Ça n’aura échappé à personne : la remise en cause des accords de libre-échange (ALE) est au cœur des revendications actuelles des agriculteur·ices en Europe. Et pour cause, ces traités ont un impact sur leurs revenus. En encourageant l’importation de produits au coût de production inférieur et qui sont soumis à des standards sociaux, sanitaires, environnementaux, liés au bien-être animal moins exigeants que ceux prévalant en Europe, ils provoquent une concurrence déloyale. À tel point que les agriculteur·ices européen·nes, pour pouvoir rivaliser avec leurs homologues des pays tiers, n’ont parfois d’autre choix que d’accepter des prix qui se situent en dessous de leurs coûts de production.

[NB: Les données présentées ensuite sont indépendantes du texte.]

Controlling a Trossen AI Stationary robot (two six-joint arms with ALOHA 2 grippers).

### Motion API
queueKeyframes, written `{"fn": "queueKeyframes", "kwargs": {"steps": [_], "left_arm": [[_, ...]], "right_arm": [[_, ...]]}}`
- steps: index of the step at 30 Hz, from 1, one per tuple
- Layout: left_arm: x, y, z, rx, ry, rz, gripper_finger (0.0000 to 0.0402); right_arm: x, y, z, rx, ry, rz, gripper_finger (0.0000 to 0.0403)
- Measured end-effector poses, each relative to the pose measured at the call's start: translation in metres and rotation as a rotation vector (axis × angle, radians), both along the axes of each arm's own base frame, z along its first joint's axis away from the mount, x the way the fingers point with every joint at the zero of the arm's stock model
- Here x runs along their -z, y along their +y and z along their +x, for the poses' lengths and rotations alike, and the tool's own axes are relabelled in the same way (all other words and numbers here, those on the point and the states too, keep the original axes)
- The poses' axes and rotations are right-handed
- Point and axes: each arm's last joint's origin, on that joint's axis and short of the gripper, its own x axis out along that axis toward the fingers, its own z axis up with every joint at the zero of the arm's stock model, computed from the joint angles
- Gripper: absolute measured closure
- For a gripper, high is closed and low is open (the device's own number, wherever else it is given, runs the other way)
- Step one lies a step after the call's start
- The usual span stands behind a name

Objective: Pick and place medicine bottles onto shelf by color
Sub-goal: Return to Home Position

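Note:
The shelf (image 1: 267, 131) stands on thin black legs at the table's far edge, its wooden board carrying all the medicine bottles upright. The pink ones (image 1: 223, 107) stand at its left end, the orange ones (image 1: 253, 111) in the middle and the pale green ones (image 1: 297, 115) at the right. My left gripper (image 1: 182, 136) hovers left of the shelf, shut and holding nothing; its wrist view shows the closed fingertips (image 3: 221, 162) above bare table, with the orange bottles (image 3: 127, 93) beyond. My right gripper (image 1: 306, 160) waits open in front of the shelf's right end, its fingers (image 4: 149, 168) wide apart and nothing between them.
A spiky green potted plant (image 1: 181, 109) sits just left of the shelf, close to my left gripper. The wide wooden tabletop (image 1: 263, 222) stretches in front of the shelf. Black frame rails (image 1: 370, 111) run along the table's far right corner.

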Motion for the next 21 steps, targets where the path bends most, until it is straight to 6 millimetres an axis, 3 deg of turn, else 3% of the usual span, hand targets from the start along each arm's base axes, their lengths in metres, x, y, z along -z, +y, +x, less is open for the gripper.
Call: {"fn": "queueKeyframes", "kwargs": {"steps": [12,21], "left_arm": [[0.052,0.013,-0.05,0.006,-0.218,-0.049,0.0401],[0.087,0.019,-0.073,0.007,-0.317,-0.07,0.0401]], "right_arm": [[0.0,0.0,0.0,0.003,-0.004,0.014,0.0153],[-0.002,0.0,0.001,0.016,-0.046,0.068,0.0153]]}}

Puisque le principe du libre-échange est de faciliter les échanges commerciaux internationaux, l’Europe est prête à ouvrir ses marchés agricoles pour pouvoir vendre plus de services, d’automobiles, de produits industriels et chimiques, de machines et bien d’autres choses à des pays tiers.

« Généralement, les ALE sont plutôt pensés pour améliorer le bien-être des consommateurs, au détriment des producteurs qui sont considérés comme la variable d’ajustement, souligne Maxime Combes, économiste1 et coordinateur du collectif Stop Ceta/Mercosur. Les institutions européennes et les États membres sont bien conscients que ces accords vont avoir des impacts sur certains des secteurs les moins compétitifs de l’agriculture européenne. Mais ils considèrent que l’effet sera globalement positif car le consommateur va voir les prix de plusieurs produits diminuer ou ne pas augmenter, et avoir accès à des produits fabriqués ailleurs sur la planète2. »

Si le monde agricole dans son ensemble déplore un manque de perspectives, il ne parle pas d’une même voix en ce qui concerne les solutions proposées. À l’échelle européenne, il y a d’un côté le Copa-Cogeca et de l’autre, la Coordination européenne Via Campesina (ECVC). Le profil de leurs adhérents et leurs réalités étant différentes, leurs revendications le sont aussi.